Mr. Biden said the operation has “done thousands of people” since its launch.
“In and out in a short amount of time,” Mr. Biden said.
The vaccines in circulation now require two doses to achieve the protection demonstrated in their clinical trials.
J&J’s one-dose version doesn’t require a return visit and it can last up to three months in a normal refrigerator, making it versatile. Its efficacy rate of 66% against all disease wasn’t as robust as the 95% demonstrated by the mRNA vaccines but the J&J shot did the job in staving off severe cases and hospitalization.
It was also tested in more difficult circumstances than the mRNA versions, competing with aggressive coronavirus variants circulating in Brazil and South Africa.
The first nationwide shipment of J&J vaccines will contain up to 4 million doses. Governors and localities will have to sort through how they distribute the vaccine, versus their supply of existing versions.
The federal Advisory Committee on Immunization Practices will hold an emergency meeting on the J&J vaccine on Sunday, so their recommendations should guide states and health providers.
Sarah Christopherson, a policy advocacy director at the National Women’s Health Network, said the J&J vaccine will improve access and save lives but people might need help in understanding its strengths versus vaccines that were tested and approved weeks ago.

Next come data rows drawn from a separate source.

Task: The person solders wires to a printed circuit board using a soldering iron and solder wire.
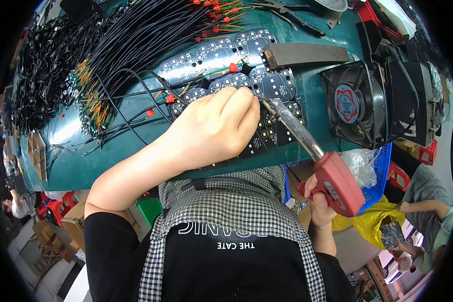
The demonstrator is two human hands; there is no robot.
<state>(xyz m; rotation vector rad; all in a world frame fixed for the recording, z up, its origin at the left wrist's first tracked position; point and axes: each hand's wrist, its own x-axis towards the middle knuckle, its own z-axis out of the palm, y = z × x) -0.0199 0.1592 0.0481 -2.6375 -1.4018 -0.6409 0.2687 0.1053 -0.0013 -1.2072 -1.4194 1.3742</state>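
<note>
Steadying the red soldering gun (340,186) comes first, I'd say: brace your right forearm so the long metal barrel (301,133) doesn't wander. Your right hand (321,207) is nearest you, fingers wrapped around the handle, closed on it.

Next out, your left hand (216,123) is over the boards, fingers curled in and bunched. Fingertips are hidden, so I can't tell how far apart they are, or whether they pinch a lead or just press down. If it's a lead, pin it flat on its pad and don't let go until the joint sets. The gun's tip (266,102) is just beside those fingers, so burn risk; a grip a bit further back looks safer.

Workpiece: dark circuit boards (279,88), flat on the green surface (70,166), partly under your left hand. Heat pad and lead together, short dwell, stay off neighbouring parts.

Further out, a red connector (233,67) lies on the boards; don't let the hot end drift onto it. Black cable bundle (146,35) is beyond, upper left.
</note>
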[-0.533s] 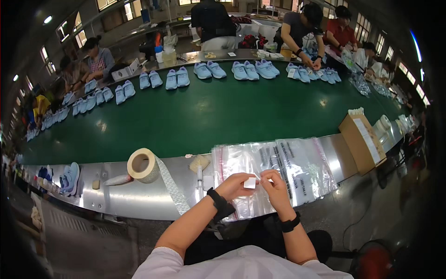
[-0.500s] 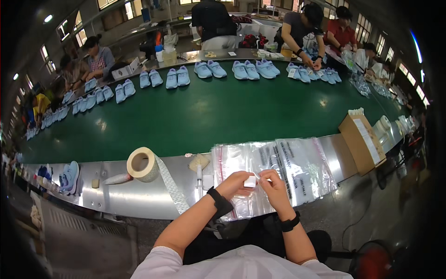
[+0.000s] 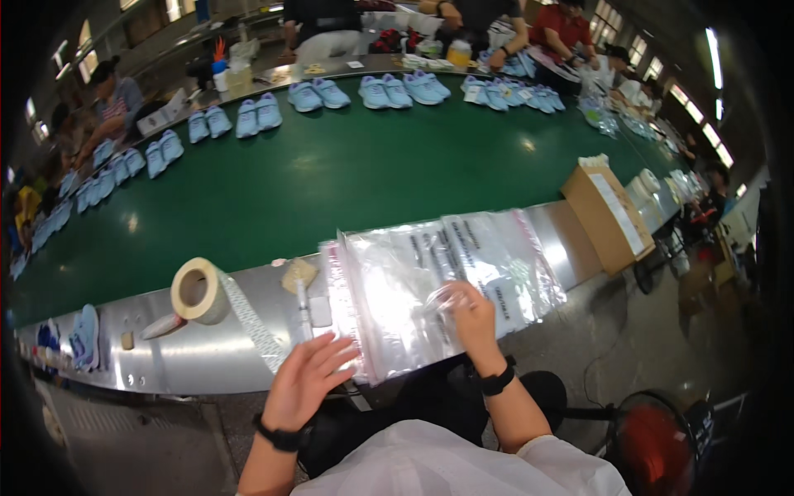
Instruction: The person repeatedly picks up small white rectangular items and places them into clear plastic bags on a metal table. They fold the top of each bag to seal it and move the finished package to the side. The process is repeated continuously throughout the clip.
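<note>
My left hand [image 3: 308, 379] is open, fingers spread, over the bench's front edge beside the left edge of the bags. A stack of clear plastic bags [image 3: 397, 306] with pink-edged seals and dark print lies in front of me. Over its right half, my right hand [image 3: 475, 324] has its fingers curled together, the tips blurred. Whether they grip bag film or something small cannot be made out. Left of the bags lie a slim clear syringe-like tube [image 3: 303, 307], a small white square [image 3: 320, 312] and a tan block [image 3: 298, 275].
A label roll [image 3: 197, 291] trails its strip across the metal bench. Beyond is a green belt [image 3: 331, 182] with light-blue shoes [image 3: 259, 116] along its far side. A cardboard box [image 3: 608, 219] stands at right. Blue shoes [image 3: 85, 335] sit at far left; co-workers stand opposite.
My hands have parted: the left moved away left and opened, and the white piece formerly at its fingers no longer shows there. The whole view has shifted, with the scene now further left and higher.
</note>
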Available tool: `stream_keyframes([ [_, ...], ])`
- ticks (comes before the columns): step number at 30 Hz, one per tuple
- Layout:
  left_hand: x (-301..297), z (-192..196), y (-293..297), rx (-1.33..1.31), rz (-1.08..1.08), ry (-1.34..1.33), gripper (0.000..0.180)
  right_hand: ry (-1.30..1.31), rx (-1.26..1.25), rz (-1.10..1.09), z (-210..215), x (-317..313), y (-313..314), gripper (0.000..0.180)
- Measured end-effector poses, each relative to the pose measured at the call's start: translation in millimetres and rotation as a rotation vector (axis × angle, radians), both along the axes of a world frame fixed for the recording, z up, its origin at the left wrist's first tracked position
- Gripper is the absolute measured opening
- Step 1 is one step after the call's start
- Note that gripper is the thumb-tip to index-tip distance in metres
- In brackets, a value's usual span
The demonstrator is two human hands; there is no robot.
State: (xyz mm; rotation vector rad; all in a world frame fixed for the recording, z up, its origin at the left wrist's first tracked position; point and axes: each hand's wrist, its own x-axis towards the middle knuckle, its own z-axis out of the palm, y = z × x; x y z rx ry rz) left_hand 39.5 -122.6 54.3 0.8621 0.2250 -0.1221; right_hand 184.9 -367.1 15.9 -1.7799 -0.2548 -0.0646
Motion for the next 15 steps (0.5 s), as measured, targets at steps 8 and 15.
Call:
stream_keyframes([
  [8,-111.1,-92.1,33.8,0.561,0.296,0.619,0.044,-0.145,-0.408,-1.038,-44.9,28.2,-166.8,0.041],
  [15,-78.9,-80.6,14.5,0.296,0.126,0.316,0.025,-0.157,-0.307,0.141,19.8,-56.5,-5.8,0.033],
])
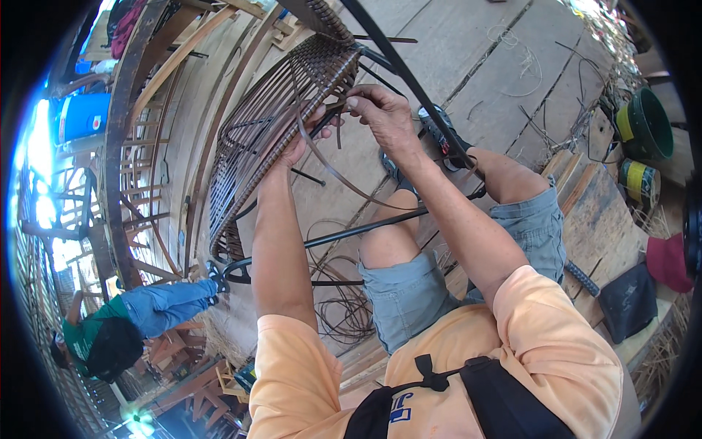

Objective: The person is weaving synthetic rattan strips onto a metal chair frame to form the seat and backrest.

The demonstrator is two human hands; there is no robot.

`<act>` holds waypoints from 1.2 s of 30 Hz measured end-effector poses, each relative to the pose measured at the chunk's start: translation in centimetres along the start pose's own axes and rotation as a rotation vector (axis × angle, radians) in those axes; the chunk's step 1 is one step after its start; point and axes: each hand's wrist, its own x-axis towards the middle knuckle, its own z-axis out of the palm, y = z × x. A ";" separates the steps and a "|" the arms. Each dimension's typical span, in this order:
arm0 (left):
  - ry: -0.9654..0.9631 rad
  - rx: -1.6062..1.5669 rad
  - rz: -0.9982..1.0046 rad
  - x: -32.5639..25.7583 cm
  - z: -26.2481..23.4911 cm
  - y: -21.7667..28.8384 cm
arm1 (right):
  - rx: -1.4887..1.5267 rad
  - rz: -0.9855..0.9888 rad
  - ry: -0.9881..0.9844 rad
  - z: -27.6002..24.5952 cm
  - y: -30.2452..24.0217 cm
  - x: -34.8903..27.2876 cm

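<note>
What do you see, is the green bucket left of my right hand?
No, the green bucket sits right of your right hand.

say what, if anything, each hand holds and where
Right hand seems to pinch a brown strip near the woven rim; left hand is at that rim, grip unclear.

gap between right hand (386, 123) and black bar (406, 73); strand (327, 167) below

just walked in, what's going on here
A seated person is handling a brown woven panel on a black frame. The right hand appears to pinch a brown strip at the panel's edge; the left hand is at that edge too, its fingers partly hidden. A loose length curves below the hands. More strips lie tangled on the floor, and another person is in the background.
</note>
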 end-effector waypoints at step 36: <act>0.017 0.162 0.111 0.8 0.2 -1.9 | -1.200 -0.098 -0.039 -4.4 6.8 -1.5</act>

“There is a significant concern that headline numbers are already leading to a sense among the public there are first- and second-class vaccines, with the latter relegated to low-income, rural or otherwise marginalized communities. That has the potential to exacerbate public mistrust. Public health authorities must address these perceptions head-on,” she told the FDA’s Vaccines and Related Biological Products Advisory Committee, or VRBPAC.
Vaccinators have delivered over 68 million shots of the Pfizer and Moderna vaccines to Americans.
Some of those were second doses, so the campaign has reached just shy of 50 million individuals overall, according to the Centers for Disease Control and Prevention.
The U.S. and other countries are racing to wrangle the virus so economies can return to full speed and people can resume normal life. They’re also trying to outpace dangerous mutations in the virus that can diminish the power of existing vaccines.
CDC Director Rochelle Walensky on Friday said she’s worried about a recent shift in the pandemic. U.S. case counts have started to plateau after several weeks of sharp declines, while estimates show the fast-moving “U.K.” variant of the virus accounts for 10% of reported U.S. infections.
The rolling average of daily coronavirus cases had been dropping steadily since the first week of January — from about 250,000 to around 66,000 at the start of this week, though the average has risen to about 69,000 by Thursday.
“Things are tenuous. Now is not the time to relax restrictions,” Dr. Walensky said. “Cases, hospital admissions and deaths all remain very high and the recent shift in the pandemic must be taken very seriously.”
“We may be done with the virus,” she said, “but clearly the virus is not done with us.”
• Tom Howell Jr. can be reached at thowell@washingtontimes.com.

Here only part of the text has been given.